Both answers above ( 2480125 , 2480125 ) will work, but they require that you manually input the new object's properties for every new object added to the array.

You can avoid that inflexibility with a for..in loop ( docs ):

var newObj = function(object) {
  var newObject = {};
  for (var key in object) {
    if (object.hasOwnProperty(key)) {
      newObject[key] = object[key];
    }
  }
  return newObject;
};

var obj = {
  id: 'foo',
  name: 'gadget',
  price: '$6.99'
};

data2 = [];

data2.push( newObj(obj) );

obj.id = 'bar';
obj.name = 'baz';
obj.price = '$4.44';

data2.push( newObj(obj) );

console.log(data2);
data2.forEach(function(item){
  console.log("%s, %s, %s", item.id, item.name, item.price);
});
// data2 now contains two distinct objects, rather than one object reference added to the array twice.

JSFiddle for above code

Answer 3

Objects are reference objects.

obj.id = "ga";
obj.name = "gadget";
obj.price = "$6.99";
data2.push(obj);

obj.id = "ga2";
obj.name = "gadget2";
obj.price = "$7.99";
data2.push(obj);

This means that when you update the obj the second time, you're actually updating all references to that object.

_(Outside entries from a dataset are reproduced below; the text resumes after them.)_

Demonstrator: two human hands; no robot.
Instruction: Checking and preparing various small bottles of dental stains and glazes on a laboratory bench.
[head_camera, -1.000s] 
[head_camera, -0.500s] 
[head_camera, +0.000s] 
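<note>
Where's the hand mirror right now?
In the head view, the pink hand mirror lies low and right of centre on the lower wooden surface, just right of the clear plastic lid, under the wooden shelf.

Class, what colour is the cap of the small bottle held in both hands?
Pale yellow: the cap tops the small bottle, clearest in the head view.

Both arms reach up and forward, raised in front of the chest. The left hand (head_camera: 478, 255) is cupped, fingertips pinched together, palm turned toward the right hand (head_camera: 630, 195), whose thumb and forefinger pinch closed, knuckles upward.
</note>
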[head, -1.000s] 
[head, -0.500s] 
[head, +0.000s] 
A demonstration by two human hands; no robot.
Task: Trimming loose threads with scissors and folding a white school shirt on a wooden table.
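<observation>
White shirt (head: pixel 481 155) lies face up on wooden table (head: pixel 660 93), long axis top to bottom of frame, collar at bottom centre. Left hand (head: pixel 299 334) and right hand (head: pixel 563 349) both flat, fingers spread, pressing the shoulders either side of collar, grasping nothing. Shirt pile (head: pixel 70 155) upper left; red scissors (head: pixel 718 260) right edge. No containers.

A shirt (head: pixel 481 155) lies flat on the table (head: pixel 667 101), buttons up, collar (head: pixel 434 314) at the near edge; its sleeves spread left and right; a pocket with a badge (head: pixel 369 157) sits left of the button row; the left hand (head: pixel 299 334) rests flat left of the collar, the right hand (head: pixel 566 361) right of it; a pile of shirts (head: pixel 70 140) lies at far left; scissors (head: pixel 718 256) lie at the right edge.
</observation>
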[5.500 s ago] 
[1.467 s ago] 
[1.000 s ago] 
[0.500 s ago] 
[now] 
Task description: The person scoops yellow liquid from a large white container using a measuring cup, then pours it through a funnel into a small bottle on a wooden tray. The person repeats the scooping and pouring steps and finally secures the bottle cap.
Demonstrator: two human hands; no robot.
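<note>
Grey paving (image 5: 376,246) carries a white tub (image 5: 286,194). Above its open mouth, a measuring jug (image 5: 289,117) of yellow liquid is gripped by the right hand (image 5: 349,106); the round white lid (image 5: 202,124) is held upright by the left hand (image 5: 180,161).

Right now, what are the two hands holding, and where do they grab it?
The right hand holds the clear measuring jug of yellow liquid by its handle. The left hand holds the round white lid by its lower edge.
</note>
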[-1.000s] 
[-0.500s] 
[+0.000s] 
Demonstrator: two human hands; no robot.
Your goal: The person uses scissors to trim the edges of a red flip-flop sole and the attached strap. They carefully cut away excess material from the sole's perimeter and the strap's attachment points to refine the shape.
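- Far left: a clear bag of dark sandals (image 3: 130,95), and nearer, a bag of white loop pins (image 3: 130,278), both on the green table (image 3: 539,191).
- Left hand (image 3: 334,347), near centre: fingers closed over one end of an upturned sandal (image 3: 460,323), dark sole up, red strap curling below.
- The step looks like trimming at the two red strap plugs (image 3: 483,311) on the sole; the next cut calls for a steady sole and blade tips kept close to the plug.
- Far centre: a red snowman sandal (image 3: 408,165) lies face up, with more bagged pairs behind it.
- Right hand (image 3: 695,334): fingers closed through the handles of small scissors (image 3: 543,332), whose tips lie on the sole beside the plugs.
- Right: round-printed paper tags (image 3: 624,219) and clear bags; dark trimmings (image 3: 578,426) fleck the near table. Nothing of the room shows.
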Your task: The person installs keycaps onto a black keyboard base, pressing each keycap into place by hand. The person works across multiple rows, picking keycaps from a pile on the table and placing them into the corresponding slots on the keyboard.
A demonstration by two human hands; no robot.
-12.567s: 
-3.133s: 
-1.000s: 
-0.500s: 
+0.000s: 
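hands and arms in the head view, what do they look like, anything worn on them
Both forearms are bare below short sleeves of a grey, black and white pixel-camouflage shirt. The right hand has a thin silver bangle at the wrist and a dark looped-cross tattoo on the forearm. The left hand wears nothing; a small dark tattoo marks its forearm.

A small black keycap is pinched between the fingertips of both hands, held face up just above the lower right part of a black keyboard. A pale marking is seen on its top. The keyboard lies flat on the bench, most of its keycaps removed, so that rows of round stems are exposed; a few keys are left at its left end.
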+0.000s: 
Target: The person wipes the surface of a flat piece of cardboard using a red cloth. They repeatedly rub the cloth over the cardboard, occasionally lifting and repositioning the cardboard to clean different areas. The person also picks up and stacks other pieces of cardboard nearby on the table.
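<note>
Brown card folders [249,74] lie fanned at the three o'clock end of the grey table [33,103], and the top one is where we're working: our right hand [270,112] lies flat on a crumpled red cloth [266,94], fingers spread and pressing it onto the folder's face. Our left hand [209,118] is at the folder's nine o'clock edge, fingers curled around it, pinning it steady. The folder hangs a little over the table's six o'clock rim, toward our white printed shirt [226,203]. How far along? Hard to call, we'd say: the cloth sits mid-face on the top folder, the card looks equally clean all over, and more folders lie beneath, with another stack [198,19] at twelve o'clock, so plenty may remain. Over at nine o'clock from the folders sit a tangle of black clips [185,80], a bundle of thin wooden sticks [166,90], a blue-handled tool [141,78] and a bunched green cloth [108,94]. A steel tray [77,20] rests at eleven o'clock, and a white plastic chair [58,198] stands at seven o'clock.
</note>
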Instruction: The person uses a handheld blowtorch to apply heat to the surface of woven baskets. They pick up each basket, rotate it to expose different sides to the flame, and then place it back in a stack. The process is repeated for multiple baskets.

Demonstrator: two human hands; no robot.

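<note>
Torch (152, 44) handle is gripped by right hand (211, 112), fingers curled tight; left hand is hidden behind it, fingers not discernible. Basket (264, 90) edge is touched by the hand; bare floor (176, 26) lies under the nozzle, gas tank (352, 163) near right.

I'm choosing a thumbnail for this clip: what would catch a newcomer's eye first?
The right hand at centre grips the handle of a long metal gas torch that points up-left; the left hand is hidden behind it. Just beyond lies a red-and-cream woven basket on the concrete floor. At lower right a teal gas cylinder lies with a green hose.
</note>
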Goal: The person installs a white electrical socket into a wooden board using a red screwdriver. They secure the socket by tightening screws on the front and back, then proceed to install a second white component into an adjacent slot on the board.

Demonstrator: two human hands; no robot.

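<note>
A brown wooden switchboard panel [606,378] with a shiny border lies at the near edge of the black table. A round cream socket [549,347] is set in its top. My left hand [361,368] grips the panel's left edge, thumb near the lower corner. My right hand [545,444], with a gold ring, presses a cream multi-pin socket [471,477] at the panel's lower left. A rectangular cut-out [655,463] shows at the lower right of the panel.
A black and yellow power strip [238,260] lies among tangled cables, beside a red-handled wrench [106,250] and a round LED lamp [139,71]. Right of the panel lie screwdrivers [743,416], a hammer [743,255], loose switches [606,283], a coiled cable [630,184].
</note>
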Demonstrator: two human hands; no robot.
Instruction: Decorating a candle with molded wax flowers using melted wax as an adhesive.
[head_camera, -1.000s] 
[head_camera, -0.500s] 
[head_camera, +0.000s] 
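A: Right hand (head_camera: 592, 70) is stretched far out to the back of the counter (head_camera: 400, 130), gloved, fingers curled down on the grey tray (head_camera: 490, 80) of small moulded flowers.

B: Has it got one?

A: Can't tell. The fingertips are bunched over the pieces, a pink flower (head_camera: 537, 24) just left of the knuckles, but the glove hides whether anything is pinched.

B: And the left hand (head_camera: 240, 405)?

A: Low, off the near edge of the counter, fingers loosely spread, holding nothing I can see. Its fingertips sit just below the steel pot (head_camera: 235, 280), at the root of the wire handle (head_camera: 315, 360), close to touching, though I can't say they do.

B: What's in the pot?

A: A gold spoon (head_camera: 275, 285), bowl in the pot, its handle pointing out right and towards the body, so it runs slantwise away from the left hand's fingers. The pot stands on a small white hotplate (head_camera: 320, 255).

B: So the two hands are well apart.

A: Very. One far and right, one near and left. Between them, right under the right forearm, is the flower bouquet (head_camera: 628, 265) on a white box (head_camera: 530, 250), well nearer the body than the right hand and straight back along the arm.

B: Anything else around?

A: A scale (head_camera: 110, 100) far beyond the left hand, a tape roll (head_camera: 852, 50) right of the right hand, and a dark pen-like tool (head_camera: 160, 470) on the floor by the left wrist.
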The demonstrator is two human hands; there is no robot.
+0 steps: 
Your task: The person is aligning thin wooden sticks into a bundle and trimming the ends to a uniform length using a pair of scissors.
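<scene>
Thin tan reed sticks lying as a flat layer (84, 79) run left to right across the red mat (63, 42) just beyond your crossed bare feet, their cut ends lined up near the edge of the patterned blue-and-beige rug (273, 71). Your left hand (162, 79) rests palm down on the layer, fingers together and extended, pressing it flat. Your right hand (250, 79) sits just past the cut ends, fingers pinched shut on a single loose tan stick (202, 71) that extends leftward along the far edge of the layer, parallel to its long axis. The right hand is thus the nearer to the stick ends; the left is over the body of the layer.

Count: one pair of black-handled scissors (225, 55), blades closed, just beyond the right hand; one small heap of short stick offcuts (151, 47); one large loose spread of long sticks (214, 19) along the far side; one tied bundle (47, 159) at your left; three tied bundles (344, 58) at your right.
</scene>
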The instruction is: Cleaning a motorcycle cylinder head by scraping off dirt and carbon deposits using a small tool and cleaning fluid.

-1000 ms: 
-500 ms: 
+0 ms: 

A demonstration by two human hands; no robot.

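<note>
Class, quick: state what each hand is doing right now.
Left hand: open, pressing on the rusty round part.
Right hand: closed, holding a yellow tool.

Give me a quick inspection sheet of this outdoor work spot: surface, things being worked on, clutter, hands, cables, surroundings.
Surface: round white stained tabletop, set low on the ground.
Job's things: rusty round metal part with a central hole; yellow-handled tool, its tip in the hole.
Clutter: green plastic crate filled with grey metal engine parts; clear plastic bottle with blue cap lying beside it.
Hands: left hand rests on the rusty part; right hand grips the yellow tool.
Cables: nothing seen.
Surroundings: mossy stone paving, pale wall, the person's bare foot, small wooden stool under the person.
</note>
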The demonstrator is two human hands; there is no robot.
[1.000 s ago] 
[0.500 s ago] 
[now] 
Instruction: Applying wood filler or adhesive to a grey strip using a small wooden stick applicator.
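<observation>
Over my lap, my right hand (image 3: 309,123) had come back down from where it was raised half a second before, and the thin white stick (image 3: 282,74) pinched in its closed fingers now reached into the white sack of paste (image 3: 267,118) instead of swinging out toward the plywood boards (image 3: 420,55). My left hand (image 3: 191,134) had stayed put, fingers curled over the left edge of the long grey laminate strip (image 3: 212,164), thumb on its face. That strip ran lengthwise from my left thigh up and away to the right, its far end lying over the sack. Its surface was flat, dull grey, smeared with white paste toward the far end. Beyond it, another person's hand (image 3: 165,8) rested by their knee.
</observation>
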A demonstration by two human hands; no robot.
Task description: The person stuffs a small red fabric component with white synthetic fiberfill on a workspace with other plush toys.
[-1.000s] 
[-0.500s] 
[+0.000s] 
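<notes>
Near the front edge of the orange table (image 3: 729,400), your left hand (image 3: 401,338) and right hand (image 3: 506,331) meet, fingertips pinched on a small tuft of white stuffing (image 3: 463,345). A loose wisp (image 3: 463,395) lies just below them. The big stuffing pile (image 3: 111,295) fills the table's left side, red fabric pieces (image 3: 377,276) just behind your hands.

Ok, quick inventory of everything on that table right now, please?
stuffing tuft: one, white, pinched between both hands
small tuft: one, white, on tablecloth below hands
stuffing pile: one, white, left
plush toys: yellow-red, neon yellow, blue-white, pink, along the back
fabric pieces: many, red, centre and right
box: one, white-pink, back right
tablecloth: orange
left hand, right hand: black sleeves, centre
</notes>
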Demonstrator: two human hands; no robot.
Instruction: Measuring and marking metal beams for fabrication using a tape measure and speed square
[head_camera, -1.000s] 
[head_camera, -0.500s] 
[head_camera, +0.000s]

If you examine your data2 array you'll see that it has 3 elements and that all elements are the same.

try updating your code to something like this

data2.push({
    id : "ga",
    name : "gadget",
    price : "$6.99"
});
data2.push{(
    id : "ga2",
    name : "gadget2",
    price : "$7.99"
)};
data2.push({
    id : "ga3",
    name : "gadget3",
    price : "$8.99"
});

Answer 4

None of these answers worked for me, and I can't explain why it worked, but adding a character value to the element I was pushing inline was the only way I could get it to work properly. I tried the suggestions of creating new objects or even just creating new variables and pushing either the new object or new variables but to no avail, it just kept rewriting each element of the array whenever it would push a new element such that the entire array would be the final value of the loop each time. So in the end this is what I had to do to get it to work:

var returnArray = [];
while(...){
    returnArray.push('' + obj.value);
}

Answer 5

Not sure if this is relevant anymore but if people still come here looking for an easy solution...

Just stringify the object and JSON.parse it again to copy it instead of referencing the object like so;

data2.push(JSON.parse(JSON.stringify(obj)));